Wednesday, January 26, 2011

Sitting On My Porch Part Sixty Two

Last night I had decided I was boycotting the State of the Union address by President Obama. I just wasn’t in the mood for being inspired. Earlier during the day I had been really upset about the case of Kelley Williams-Bolar who was sentenced to ten days of jail for fraud after she used a family member’s address to send her kids to a better school outside of her neighborhood in Akron Ohio. I didn’t think that story would piss me off as much as it did. I must be hanging around kids too much these days. I don’t condone her breaking any laws. I was just heartbroken that she had to put her freedom on the line just to try and save her kids from a substandard education. The judge laid down the law like she went on a crime spree when she was just trying to be a good parent. Make her pay the tuition she should have, fine her or expel the kids from the school and send them back to the hood if you feel the need to but don’t send the lady to jail and try to kill her future career. After reading about that all day I was in no mood to hear the president’s inspirational words that don’t seem to be making it down to real America.

There’s a strange bi-product going on around the country since President Obama was elected. Most black people tell themselves that they don’t expect him to be just our president and that’s true. He’s the president of the country for everyone. At the same time there have been these local stories here and there that seem to be racially motivated but none of the so call leaders we have seem to be saying anything because they are trying not to hurt the president. A school system in North Carolina reversed the desegregation of their schools and there’s been hardly anything said about it. If the sheriff in Jena Louisiana would have locked up the Jena Six in 2009 or 2010 they would have probably still been in there because no one would have went down there to rally.

While I didn’t watch the speech live I did read up on it later and I noticed a lot of people in Louisiana were upset that the president didn’t mention the oil spill or offshore drilling. When will people understand that modern politics is all about independent voters and swing states like Wisconsin and Pennsylvania? The president knows that even if he came down here and handed out the offshore drilling licenses himself the people in this state still won’t vote for him. There was no need to mention us in his speech. Our electoral votes have already been counted for his unnamed opponent two years from now.
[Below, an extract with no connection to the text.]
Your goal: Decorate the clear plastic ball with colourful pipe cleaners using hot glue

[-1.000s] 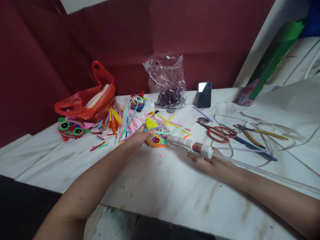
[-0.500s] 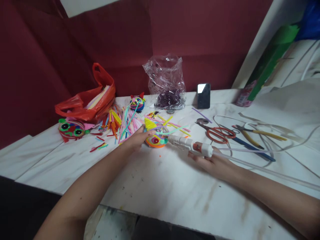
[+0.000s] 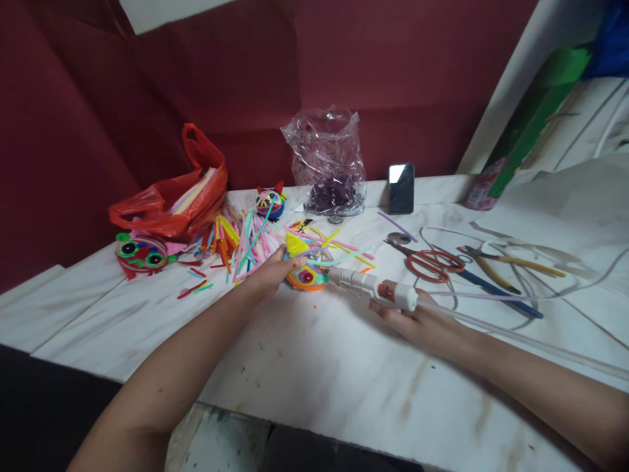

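Observation:
A colourful round craft head (image 3: 307, 278) with a yellow ear and a red eye rests at the middle of the white table. My left hand (image 3: 276, 270) grips it from the left, thumb on its upper side. In my right hand (image 3: 405, 316) is a white glue gun (image 3: 366, 283), its nozzle pointing left at the head's right side, touching or very close to it. A pale green strip (image 3: 344, 257) and a purple one lie across the top of the head. Part of my right hand's fingers is hidden by the glue gun.
Orange-handled scissors (image 3: 432, 262), pliers (image 3: 521, 260) and looping cords lie at the right. Behind stand a phone (image 3: 401, 190) and a clear bag (image 3: 334, 157). Further left are a red bag (image 3: 147, 208), loose coloured strips (image 3: 223, 239) and a finished-looking head (image 3: 140, 254).
The glue gun and my right hand have shifted very slightly down and left. My left hand keeps its hold on the head.

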### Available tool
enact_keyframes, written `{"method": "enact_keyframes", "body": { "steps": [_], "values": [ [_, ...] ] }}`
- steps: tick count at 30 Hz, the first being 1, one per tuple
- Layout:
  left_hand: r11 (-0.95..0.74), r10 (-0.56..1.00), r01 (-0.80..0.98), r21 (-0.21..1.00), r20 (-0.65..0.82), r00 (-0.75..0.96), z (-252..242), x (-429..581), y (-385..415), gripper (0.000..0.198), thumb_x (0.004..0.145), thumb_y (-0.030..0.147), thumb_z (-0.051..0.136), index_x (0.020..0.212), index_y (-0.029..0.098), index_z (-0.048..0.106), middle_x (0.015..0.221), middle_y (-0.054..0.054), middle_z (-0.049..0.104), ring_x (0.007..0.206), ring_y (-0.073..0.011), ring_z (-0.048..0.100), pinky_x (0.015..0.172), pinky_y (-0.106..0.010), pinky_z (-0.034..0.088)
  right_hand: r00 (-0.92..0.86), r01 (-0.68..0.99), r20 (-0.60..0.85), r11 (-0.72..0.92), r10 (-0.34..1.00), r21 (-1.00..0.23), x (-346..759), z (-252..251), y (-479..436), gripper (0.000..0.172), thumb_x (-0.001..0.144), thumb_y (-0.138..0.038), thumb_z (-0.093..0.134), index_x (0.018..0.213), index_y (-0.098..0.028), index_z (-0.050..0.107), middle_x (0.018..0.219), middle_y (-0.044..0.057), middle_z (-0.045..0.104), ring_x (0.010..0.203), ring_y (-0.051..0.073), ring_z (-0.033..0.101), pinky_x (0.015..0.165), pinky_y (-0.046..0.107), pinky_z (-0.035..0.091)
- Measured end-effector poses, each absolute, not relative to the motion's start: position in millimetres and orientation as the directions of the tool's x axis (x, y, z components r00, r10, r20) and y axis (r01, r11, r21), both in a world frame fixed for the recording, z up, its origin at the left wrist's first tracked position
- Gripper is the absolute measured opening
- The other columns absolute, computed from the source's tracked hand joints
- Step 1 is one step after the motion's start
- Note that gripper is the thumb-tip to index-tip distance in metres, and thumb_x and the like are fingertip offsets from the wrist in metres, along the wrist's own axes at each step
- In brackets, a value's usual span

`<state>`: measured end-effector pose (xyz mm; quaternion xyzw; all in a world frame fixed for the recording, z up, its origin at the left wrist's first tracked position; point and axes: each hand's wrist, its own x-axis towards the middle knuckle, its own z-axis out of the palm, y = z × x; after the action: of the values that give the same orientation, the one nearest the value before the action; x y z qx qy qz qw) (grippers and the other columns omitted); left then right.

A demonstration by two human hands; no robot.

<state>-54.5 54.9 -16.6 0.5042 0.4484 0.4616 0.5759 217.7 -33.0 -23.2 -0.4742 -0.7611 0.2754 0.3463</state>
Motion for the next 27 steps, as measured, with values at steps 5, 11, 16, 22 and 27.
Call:
{"method": "enact_keyframes", "body": {
  "steps": [5,11,16,22,27],
  "values": [
    [0.080,0.985,-0.083,0.993,-0.066,0.160,-16.1,-54.9,54.8,0.069,0.064,0.030,0.081,0.127,0.022,0.052,0.108,-0.010,0.073,0.084,-0.0219,0.072,0.073,-0.031,0.057,-0.302,0.585,0.290,0.417,0.908,-0.695,221.6,-22.2,-29.4,0.016,0.081,-0.033,0.050,0.071,-0.022,0.053,0.058,-0.002,0.050,0.053,0.013,0.046,0.049,0.026,0.038],
    [0.070,0.987,-0.093,0.993,-0.055,0.154,-17.1,-55.2,54.7,0.063,0.065,0.030,0.080,0.122,0.022,0.055,0.106,-0.009,0.073,0.085,-0.0221,0.072,0.071,-0.030,0.058,-0.289,0.593,0.258,0.384,0.922,-0.707,222.3,-19.9,-30.3,0.016,0.082,-0.034,0.051,0.072,-0.022,0.055,0.060,-0.001,0.051,0.056,0.015,0.049,0.050,0.027,0.040],
    [0.078,0.986,-0.071,0.994,-0.067,0.155,-19.1,-56.3,55.7,0.065,0.066,0.031,0.079,0.126,0.023,0.053,0.105,-0.008,0.073,0.082,-0.0215,0.072,0.069,-0.030,0.057,-0.273,0.587,0.255,0.371,0.928,-0.719,222.1,-20.6,-30.4,0.017,0.083,-0.034,0.049,0.072,-0.022,0.053,0.061,0.000,0.052,0.060,0.017,0.051,0.051,0.029,0.041],
    [0.060,0.985,-0.084,0.995,-0.045,0.167,-18.6,-56.4,55.9,0.063,0.065,0.031,0.080,0.123,0.022,0.054,0.108,-0.009,0.073,0.087,-0.0226,0.072,0.075,-0.032,0.057,-0.313,0.583,0.260,0.401,0.914,-0.707,221.0,-22.9,-30.7,0.018,0.084,-0.035,0.049,0.073,-0.022,0.056,0.061,0.000,0.053,0.058,0.018,0.052,0.051,0.030,0.042],
    [0.064,0.983,-0.077,0.995,-0.049,0.177,-17.6,-55.1,56.0,0.067,0.064,0.031,0.080,0.125,0.022,0.053,0.108,-0.009,0.073,0.088,-0.0220,0.072,0.077,-0.032,0.056,-0.327,0.558,0.278,0.422,0.903,-0.715,217.9,-21.9,-33.0,0.017,0.084,-0.034,0.049,0.077,-0.021,0.059,0.065,0.000,0.057,0.061,0.016,0.053,0.055,0.028,0.043]
  ]
}}
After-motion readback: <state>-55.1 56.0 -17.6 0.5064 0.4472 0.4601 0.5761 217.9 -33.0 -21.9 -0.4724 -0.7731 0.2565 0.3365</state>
One thing America could improve in is trying to understand what a person does or says based on their perspective. When George W. Bush was president I knew his dad had been president and that he made money working in the oil industry. He could have done the first 30 minutes of his state of the union address on the benefits of oil and offshore drilling and I wouldn’t have been the least bit shocked. I would have thought he was wrong and delusional. I may have even called him stupid but not part of an evil plot to destroy the world. Even without the tragedy in Arizona there are thousands of people dying from assault weapons throughout the country and most of them are young and brown. Would it had really been a socialist plot to kill freedom if the president had mentioned gun control last night? Even if you have ten guns in your home and haven’t murdered anyone, wouldn’t it be understandable if a man that started his public service working in Chicago where there are a lot of issues with gangs and violence just mentioned that gun control and illegal weapons was something we should at least have a discussion about? Maybe he wouldn’t bring it up to destroy the second amendment and come and take everyone’s guns. He could just be concerned with young men dying where he comes from. We have to stop discussing issues like everyone in the country came from the same neighborhood, in the same state with the same amount of money and access.